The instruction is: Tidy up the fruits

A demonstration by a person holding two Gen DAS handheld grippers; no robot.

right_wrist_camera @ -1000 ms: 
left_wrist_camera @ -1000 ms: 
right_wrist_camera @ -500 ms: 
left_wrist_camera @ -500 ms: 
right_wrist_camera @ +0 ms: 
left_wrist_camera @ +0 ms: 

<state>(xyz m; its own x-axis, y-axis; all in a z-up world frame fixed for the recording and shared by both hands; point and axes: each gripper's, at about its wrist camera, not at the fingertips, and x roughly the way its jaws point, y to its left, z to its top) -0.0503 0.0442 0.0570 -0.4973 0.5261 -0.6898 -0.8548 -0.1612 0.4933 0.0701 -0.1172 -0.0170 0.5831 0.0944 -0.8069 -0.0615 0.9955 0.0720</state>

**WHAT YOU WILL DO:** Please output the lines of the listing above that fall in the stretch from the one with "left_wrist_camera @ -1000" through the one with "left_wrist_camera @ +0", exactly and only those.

**RESPONSE FOR THIS EXERCISE:**
left_wrist_camera @ -1000 ms: 
right_wrist_camera @ -500 ms: 
left_wrist_camera @ -500 ms: 
right_wrist_camera @ +0 ms: 
left_wrist_camera @ +0 ms: 

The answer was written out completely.